● **Description of the task**
The answer should be the lines from the one with "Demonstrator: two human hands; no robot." through the final line of the entries, restated word for word.

Segment Start: Supplied data

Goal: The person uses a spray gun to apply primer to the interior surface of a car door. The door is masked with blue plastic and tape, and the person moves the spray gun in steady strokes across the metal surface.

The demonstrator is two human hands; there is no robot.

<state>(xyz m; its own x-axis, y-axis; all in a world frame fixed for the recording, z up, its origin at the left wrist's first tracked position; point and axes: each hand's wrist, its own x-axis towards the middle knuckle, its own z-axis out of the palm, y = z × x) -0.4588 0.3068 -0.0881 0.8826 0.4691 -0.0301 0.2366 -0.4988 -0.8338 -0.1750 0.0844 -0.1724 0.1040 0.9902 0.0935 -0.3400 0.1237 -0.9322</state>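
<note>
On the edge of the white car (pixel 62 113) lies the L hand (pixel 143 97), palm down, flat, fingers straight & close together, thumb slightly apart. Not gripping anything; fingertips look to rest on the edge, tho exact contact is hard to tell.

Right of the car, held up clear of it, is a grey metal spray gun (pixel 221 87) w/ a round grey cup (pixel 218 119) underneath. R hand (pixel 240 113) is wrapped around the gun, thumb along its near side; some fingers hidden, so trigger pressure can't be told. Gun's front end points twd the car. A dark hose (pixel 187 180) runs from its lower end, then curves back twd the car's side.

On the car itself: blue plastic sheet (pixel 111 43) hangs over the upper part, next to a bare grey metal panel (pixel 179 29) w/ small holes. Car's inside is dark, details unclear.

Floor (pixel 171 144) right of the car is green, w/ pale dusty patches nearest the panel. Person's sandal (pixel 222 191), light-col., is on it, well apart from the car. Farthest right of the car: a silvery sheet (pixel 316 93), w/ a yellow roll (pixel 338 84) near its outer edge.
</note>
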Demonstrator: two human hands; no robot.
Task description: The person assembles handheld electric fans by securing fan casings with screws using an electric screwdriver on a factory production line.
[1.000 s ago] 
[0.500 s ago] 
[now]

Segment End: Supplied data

● **The answer**
Demonstrator: two human hands; no robot.
Task description: The person assembles handheld electric fans by securing fan casings with screws using an electric screwdriver on a factory production line.
[1.000 s ago] 
[0.500 s ago] 
[now]

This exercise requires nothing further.